-- WHAT YOU HAVE TO DO --
Print nothing but the lines below starting at the line that holds "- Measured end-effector" and ending at the line that holds "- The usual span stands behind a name", including both, each exactly as written.

(Stored data)
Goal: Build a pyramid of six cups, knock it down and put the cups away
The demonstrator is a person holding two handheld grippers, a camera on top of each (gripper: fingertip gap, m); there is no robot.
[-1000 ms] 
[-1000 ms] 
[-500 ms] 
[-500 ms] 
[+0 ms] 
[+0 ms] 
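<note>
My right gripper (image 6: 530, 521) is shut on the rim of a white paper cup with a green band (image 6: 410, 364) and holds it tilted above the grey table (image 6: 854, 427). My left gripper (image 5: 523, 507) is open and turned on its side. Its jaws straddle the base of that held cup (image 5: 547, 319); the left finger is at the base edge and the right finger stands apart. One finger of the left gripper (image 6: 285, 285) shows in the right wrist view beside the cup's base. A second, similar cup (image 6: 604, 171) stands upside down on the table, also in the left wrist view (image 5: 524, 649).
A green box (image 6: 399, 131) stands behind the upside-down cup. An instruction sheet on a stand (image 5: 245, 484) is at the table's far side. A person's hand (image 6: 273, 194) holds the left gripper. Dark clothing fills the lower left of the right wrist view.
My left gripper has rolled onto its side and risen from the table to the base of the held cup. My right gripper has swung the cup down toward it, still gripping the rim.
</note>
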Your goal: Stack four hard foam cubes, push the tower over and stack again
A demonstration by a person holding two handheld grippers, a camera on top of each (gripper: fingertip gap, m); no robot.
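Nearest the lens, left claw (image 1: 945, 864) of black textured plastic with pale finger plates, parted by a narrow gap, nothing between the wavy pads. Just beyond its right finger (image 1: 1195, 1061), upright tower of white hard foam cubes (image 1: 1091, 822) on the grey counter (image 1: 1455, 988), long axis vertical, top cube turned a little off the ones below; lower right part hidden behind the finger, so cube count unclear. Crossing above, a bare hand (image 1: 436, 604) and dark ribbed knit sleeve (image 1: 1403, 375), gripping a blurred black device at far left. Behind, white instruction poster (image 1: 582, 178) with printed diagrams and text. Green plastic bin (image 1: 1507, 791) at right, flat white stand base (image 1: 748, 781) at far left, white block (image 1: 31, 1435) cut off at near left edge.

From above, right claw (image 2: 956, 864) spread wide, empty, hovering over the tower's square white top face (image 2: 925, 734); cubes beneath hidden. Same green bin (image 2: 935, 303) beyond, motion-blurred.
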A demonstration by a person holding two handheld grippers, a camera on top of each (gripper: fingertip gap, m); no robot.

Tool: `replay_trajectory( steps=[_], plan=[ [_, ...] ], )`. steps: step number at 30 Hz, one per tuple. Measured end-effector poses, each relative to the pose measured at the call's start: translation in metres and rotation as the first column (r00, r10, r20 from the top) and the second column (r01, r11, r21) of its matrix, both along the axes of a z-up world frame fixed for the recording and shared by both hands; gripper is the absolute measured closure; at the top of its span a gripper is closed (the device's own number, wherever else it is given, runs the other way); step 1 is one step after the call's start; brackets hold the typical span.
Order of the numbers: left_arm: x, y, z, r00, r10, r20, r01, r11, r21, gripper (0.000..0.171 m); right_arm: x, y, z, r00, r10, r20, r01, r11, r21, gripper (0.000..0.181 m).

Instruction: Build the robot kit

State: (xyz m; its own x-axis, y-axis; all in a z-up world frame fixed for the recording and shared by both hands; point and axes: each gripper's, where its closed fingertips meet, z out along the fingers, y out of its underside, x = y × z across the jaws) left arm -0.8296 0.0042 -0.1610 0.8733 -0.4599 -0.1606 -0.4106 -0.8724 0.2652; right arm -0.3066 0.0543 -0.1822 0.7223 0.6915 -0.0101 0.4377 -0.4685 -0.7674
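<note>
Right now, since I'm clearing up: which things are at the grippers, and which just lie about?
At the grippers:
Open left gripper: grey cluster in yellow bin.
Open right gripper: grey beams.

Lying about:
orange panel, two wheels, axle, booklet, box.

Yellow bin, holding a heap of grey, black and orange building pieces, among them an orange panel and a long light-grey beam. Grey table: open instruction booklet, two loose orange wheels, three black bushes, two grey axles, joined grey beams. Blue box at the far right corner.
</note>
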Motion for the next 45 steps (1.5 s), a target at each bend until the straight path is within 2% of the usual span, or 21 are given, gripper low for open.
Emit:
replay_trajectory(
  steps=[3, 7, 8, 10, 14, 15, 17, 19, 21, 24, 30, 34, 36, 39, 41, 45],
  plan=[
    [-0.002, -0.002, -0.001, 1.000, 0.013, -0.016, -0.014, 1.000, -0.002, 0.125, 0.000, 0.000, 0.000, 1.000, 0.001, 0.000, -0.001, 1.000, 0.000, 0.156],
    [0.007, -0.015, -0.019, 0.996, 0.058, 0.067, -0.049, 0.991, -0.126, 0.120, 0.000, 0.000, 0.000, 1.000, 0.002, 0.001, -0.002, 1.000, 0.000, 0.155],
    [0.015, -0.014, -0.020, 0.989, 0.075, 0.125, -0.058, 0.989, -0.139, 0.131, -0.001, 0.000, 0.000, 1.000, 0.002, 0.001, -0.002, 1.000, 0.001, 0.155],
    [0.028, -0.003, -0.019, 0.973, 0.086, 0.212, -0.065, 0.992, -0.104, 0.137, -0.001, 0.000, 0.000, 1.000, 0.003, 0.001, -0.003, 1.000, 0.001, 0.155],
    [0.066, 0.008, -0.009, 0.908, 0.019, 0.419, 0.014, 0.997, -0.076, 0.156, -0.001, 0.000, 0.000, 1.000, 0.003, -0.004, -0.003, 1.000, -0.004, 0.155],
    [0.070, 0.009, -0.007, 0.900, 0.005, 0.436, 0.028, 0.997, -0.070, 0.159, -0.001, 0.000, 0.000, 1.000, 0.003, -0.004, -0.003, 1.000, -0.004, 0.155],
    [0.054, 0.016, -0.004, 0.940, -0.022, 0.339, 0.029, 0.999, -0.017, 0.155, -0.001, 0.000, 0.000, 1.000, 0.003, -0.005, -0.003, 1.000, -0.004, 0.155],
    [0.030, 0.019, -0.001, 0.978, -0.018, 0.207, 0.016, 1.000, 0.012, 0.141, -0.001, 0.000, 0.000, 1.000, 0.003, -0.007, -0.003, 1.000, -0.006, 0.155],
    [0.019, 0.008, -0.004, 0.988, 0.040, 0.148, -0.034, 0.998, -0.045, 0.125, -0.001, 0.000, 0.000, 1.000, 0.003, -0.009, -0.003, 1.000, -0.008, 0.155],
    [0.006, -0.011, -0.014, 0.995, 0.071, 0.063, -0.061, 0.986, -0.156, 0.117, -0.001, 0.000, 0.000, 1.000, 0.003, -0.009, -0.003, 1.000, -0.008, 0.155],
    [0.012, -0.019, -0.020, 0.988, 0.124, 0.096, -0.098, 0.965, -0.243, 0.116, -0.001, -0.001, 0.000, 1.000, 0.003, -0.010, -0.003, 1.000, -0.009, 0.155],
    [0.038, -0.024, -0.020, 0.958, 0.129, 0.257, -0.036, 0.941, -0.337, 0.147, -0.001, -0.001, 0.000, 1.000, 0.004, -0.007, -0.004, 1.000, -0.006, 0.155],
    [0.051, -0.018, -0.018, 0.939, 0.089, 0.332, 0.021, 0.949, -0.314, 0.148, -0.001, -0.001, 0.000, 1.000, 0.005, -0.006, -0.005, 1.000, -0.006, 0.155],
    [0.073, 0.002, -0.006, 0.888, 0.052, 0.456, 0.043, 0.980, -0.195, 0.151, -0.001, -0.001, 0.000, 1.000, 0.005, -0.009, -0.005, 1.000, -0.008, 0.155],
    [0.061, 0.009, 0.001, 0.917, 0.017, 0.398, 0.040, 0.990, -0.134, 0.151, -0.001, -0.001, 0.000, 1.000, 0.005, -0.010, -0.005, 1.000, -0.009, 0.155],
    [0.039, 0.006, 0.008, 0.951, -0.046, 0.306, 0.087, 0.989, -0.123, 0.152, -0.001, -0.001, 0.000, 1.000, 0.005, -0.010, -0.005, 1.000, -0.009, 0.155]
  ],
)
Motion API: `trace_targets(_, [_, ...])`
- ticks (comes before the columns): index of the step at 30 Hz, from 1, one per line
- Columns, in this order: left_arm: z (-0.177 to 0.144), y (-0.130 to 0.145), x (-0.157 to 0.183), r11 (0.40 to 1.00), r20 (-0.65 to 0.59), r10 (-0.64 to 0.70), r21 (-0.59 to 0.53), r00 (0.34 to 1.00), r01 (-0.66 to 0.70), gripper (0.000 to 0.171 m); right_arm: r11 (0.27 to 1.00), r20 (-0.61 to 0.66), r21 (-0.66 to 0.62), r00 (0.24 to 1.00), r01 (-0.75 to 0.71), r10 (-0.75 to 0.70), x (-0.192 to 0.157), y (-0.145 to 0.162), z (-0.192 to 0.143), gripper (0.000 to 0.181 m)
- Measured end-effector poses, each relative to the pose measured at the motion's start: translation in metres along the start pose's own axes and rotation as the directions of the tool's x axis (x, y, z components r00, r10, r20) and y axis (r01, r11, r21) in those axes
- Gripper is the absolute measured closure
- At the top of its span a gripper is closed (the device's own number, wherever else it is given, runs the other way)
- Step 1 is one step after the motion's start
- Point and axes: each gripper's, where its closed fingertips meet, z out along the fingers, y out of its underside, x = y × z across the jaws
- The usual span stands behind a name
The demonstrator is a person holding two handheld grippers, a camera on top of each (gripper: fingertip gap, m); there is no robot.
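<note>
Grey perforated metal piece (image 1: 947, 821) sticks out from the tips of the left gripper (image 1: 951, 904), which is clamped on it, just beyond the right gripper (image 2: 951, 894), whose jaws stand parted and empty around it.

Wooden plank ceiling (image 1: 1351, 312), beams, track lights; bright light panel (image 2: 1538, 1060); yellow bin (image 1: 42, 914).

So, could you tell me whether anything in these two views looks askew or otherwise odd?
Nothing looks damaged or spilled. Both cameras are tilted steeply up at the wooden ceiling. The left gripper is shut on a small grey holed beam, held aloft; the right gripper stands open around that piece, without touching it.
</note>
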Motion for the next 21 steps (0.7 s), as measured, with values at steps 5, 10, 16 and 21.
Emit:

-- WRITTEN RESPONSE --
- Measured end-effector poses, each relative to the pose measured at the motion's start: translation in metres along the start pose's own axes and rotation as the directions of the tool's x axis (x, y, z components r00, r10, r20) and y axis (r01, r11, r21) in those axes
- Gripper is the absolute measured closure
- At the top of its span a gripper is closed (the device's own number, wherever else it is given, runs the other way)
- Step 1 is one step after the motion's start
- Point and axes: each gripper's, where its closed fingertips meet, z out along the fingers, y out of its underside, x = y × z across the jaws
- The usual span stands behind a name

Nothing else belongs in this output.